At home Australians enjoy rights, freedoms and benefits that are but the stuff of other nations' dreams. We savour our democracy, representative government, an independent judiciary, our freedom of expression, and access to health, education and clean water.

However in the recent past Australia's commitment to human rights has been compromised. This has coincided with heightened concern in regard to terrorism.

Each of the six United Nations committees which monitor compliance of nation states with UN human rights treaty obligations, has criticised Australia for its recent performance. Of particular concern is Australia's treatment of asylum seekers.

Australia plays a dangerous and unnecessary game of "either-or". We have privileged national sovereignty over the rights of people to seek asylum from persecution. We have given priority to border protection at the expense of our responsibilities under the Refugee Convention. We have promoted ever-expanding powers for Australian intelligence agencies but have not pursued with the same vigour the human rights of individuals and groups. We have endorsed the primacy of domestic self-interest while undermining the status and legitimacy of the United Nations.

Such actions erode Australia's commitment to human rights, our international reputation, and our own traditional values. In an age of terror and uncertainty we are challenged to strike the right balance, to foster a "both-and", rather than an "either-or" world of human rights and national security.

John Paul II believes in such a balance.

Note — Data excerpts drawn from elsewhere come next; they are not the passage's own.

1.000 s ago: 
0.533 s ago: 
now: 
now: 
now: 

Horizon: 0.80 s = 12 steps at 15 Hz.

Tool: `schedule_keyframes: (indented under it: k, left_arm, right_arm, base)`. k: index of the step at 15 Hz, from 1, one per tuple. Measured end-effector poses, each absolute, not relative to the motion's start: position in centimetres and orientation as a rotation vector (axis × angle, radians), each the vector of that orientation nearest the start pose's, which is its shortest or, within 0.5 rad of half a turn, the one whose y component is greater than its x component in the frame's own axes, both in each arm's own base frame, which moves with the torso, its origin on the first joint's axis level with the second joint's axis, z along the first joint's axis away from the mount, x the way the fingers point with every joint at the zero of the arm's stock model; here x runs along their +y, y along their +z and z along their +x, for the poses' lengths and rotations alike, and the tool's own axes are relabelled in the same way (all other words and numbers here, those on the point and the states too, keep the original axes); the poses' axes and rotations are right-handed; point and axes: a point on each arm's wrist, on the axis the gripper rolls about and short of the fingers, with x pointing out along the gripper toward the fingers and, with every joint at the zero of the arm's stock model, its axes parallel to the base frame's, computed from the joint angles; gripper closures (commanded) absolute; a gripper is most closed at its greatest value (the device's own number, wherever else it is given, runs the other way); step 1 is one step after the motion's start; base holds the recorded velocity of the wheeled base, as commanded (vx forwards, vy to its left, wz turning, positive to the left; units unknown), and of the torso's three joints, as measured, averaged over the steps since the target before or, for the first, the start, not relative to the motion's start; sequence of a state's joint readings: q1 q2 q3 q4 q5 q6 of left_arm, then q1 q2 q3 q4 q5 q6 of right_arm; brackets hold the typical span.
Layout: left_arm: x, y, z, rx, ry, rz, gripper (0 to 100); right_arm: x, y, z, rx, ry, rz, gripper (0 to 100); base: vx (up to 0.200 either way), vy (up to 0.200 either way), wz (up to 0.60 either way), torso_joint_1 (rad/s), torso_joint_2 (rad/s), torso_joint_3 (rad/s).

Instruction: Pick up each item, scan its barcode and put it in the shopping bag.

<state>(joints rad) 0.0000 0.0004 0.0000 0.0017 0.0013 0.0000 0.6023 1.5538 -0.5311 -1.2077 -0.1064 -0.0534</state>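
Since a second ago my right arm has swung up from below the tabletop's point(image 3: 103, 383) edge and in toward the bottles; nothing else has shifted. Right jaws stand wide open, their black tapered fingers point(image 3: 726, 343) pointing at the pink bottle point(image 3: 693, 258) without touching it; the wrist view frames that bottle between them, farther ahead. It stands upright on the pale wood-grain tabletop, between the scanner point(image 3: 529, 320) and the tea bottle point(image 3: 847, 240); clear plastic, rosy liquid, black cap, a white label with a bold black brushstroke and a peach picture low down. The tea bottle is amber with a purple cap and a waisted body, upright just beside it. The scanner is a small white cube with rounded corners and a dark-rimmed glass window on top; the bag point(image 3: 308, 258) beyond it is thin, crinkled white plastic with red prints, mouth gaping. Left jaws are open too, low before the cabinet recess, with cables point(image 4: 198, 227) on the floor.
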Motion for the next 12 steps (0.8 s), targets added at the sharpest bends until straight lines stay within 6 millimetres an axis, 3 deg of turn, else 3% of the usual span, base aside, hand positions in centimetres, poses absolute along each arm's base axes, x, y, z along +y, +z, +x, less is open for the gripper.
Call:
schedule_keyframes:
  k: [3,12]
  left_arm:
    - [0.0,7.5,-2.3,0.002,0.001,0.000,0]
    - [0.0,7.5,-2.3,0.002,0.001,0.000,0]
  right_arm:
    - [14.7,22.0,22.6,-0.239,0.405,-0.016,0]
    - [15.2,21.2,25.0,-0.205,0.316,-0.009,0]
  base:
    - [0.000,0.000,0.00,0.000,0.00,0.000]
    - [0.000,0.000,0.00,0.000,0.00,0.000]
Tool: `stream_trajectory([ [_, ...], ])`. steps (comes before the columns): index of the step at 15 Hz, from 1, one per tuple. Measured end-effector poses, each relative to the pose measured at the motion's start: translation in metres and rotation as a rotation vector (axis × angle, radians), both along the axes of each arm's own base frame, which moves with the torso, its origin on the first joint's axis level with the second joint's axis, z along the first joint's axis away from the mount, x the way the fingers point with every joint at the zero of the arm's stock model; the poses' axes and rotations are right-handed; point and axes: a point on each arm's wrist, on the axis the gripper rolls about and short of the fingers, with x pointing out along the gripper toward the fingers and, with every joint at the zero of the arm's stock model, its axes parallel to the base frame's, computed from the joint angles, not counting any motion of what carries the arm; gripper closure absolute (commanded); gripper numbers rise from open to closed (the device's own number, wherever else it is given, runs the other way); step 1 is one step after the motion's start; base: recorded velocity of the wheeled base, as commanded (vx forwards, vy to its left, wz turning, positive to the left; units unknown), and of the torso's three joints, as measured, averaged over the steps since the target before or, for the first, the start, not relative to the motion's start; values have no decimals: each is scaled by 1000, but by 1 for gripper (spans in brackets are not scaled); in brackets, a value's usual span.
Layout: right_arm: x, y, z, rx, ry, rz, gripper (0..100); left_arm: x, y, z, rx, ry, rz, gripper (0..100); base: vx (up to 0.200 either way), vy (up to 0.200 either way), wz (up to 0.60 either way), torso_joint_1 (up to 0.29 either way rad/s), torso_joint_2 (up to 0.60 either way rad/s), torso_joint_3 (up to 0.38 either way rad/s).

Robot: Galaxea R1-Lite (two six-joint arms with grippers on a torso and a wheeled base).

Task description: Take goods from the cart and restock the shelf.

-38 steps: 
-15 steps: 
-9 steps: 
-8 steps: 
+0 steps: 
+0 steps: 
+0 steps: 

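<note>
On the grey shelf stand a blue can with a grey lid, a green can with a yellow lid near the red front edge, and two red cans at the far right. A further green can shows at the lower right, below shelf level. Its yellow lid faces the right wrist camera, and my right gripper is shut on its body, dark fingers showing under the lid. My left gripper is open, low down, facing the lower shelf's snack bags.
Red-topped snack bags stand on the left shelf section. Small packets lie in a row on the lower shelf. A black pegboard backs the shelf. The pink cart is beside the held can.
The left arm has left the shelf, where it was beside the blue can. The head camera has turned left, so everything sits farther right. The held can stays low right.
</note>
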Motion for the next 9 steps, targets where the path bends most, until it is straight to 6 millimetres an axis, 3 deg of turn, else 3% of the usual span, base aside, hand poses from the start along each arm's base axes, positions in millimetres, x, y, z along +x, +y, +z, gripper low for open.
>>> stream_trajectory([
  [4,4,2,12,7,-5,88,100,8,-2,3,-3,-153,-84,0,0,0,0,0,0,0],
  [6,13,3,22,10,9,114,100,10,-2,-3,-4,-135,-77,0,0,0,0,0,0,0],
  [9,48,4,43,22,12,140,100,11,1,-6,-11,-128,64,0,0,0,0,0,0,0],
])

In this year's address to the Diplomatic Corps, he said that the protection of the freedom and rights of the human person took "precedence over every political project". This was not only a gospel imperative but was, said the Pope, the hallmark of good governance and "the best guarantee of peace within nations and peace between States".

Uniya Jesuit Social Justice Centre believes that there is a place for traditional Australian values such as a fair go in a post September 11 world. We do not have to ensure our security at the expense of human rights. Our 2004 national Lenten seminar series next March, “A Fair Go in an Age of Terror: Countering the Terrorist Threat to Human Rights and Australian Identity”, will explore this issue.